ベッセント米財務長官、ビットコイン国家備蓄「全力で推進中」——暗号資産市場明確化法も「可決願う」
スコット・ベッセント米財務長官は水曜日、上院財政委員会の公聴会で、財務省が「戦略的ビットコイン準備金」と「デジタル資産備蓄」の創設に向けて作業を進めていると明らかにした。

トランプ政権の暗号資産政策が、いよいよ「構想」から「実行」の段階に入ろうとしている。
スコット・ベッセント米財務長官は水曜日、上院財政委員会の公聴会で、財務省が「戦略的ビットコイン準備金」と「デジタル資産備蓄」の創設に向けて作業を進めていると明らかにした。
これは、ドナルド・トランプ大統領が2025年に出した大統領令を受けたものだ。あれから1年以上。米政府が押収した暗号資産をもとに準備金を整備する計画は、ワシントンの政策課題として静かに、しかし着実に動き出していた。
「われわれは、熟慮を重ねながら、可能な限り速やかに進めている」
ベッセント長官は、共和党のティム・スコット上院議員からの質問にそう答えた。
「戦略的ビットコイン準備金は、われわれのデジタル資産イニシアチブの一部だ。これは新しい技術であり、新しい領域でもある。複雑なプロセスの中で、将来にわたって耐えうる制度となるよう、ベストプラクティスを用いながら進めている」
この日、ベッセント長官が出席したのは、財務省の2027会計年度予算をめぐる上院財政委員会の公聴会だった。委員会の公式日程でも、6月3日に「財務省の2027会計年度予算」に関する公聴会が開かれたことが確認できる。

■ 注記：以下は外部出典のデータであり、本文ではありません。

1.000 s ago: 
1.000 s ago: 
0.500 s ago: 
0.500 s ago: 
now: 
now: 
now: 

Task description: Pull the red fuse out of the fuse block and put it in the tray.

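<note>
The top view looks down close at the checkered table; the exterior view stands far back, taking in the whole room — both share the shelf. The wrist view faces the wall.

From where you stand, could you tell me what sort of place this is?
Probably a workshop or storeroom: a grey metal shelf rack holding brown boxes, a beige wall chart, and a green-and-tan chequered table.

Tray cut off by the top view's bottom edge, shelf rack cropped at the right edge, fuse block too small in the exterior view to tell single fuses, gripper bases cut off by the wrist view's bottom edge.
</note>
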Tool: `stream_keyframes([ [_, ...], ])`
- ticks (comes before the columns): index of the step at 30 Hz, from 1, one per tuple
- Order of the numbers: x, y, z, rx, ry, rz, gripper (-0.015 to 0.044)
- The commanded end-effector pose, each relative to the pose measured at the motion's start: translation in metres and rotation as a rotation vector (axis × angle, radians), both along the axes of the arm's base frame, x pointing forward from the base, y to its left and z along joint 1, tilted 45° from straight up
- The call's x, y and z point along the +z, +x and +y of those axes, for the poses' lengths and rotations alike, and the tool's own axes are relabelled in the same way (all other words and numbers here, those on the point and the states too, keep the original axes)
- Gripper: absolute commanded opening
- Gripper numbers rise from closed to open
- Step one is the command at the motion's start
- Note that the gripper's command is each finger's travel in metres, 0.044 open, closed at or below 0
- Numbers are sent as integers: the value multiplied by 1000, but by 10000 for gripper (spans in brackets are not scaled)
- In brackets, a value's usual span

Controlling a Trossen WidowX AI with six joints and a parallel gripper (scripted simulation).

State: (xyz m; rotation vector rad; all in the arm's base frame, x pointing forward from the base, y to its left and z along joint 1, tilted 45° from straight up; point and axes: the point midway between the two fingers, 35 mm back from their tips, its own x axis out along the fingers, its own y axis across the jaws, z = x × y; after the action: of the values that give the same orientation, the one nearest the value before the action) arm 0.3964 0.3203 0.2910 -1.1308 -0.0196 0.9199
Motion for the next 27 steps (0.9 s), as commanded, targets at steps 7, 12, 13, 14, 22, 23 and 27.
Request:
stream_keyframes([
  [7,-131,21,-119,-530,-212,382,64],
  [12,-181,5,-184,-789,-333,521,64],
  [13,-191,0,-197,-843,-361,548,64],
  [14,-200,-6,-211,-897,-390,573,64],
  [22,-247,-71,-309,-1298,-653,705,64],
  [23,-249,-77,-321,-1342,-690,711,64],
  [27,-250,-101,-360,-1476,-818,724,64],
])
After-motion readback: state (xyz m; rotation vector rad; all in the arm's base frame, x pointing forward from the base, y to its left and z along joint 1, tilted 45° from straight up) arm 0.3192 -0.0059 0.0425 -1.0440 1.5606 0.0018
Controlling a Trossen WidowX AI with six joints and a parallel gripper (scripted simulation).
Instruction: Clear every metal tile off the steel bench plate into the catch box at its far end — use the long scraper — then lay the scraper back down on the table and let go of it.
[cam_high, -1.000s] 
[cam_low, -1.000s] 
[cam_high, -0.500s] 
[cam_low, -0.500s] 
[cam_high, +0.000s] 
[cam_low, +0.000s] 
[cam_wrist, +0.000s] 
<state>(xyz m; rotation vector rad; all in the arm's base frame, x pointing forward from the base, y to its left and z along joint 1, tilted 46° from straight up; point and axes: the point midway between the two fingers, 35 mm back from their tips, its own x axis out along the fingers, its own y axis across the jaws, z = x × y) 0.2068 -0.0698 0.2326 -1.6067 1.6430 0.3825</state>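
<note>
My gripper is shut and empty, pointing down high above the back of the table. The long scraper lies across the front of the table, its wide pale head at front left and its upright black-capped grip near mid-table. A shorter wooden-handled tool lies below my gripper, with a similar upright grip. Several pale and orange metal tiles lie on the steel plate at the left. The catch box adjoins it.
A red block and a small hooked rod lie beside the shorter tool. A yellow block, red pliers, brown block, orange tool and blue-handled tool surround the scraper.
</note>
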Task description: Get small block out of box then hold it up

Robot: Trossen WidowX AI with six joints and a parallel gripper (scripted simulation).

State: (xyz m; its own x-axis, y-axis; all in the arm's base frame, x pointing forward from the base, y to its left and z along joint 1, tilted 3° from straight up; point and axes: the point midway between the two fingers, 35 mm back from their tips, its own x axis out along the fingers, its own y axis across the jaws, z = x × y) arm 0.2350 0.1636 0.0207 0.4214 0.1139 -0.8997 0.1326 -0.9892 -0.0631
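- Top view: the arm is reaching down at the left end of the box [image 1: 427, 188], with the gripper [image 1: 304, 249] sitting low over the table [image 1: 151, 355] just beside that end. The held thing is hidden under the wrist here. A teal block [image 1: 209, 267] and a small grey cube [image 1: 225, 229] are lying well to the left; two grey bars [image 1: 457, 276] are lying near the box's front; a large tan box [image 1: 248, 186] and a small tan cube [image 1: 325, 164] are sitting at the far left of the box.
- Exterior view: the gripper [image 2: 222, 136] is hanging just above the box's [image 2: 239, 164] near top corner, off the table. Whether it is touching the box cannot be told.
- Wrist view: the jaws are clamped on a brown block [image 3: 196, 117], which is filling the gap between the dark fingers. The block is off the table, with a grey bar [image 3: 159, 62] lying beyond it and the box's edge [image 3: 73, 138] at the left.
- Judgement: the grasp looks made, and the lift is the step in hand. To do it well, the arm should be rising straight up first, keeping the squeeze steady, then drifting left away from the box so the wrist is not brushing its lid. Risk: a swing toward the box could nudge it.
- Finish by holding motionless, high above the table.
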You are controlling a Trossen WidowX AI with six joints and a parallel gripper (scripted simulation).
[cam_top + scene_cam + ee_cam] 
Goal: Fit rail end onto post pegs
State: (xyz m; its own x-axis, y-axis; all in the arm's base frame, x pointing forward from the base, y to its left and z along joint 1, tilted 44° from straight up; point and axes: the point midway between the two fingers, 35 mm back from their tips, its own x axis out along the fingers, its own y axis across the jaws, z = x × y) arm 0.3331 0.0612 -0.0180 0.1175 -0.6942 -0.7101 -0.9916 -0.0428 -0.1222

Scott Bessent testifying at Wednesday hearing. Source: US Senate Finance Committee
現在、米政府は準備金として32万8372BTCを保有しているとされる。評価額は記事公開時点で約2150億ドル、日本円で約34兆4000億円にのぼる。もともとは政府が押収した暗号資産で構成されており、少なくとも3月時点では、財務省に追加購入の計画はなかった。
ただ、トランプ大統領令を議会で法制化しようとする動きも出ている。連邦レベルの制度化を待たず、テキサス州のように州管理の暗号資産準備金を創設する法律をすでに成立させた地域もある。
一方で、ベッセント長官は、米国とイスラエルによる対イラン戦争が2月に始まって以降、イランから押収されたとされる10億ドル、日本円で約1600億円相当のデジタル資産が、この準備金に含まれているかについては言及しなかった。
イランをめぐっては、ホルムズ海峡を安全に通航したい船舶から、ビットコインで「通行料」を徴収していたとも報じられている。
CLARITY法案、今夏にも上院通過か
公聴会では、もう一つの焦点にも話が及んだ。
暗号資産市場のルール整備を目的とする「デジタル資産市場明確化法案」、通称CLARITY法案である。
この法案は、すでに下院を通過してから約1年が経っている。現在は上院で審議中だ。上院銀行委員会と農業委員会は、それぞれ証券法と商品法の観点から独自案を通しているが、本会議で採決するには、これらを一本化する必要がある。
ベッセント長官は、マイク・クラポ上院財政委員長からの質問に対し、こう語った。
「議会はステーブルコイン法案を通過させた。CLARITY法案についても、私は全員に支持を促したい。米国のベストプラクティスを国内に取り戻すために、これは極めて必要な法案だ」
そのうえで、同法案について、政権としては今夏中の上院通過を目指していると述べた。

Event contract on CLARITY Act timeline. Source: Polymarket
ホワイトハウスの暗号資産担当アドバイザー、パトリック・ウィット氏は5月、トランプ大統領が7月4日の署名式を目標にしていると語っていた。一方で、一部の上院議員は、成立時期については8月前になるとの見方を示している。コインデスクも5月、ホワイトハウスがCLARITY法案の7月4日通過を目標にしていると報じている。
米国は、暗号資産を「野放し」にするのではなく、国家の管理下に置き、金融インフラとして取り込もうとしている。
ビットコイン準備金とCLARITY法案――。その二つが同時に動き始めたことで、暗号資産をめぐる米国の政策は、明らかに新しい局面に入った。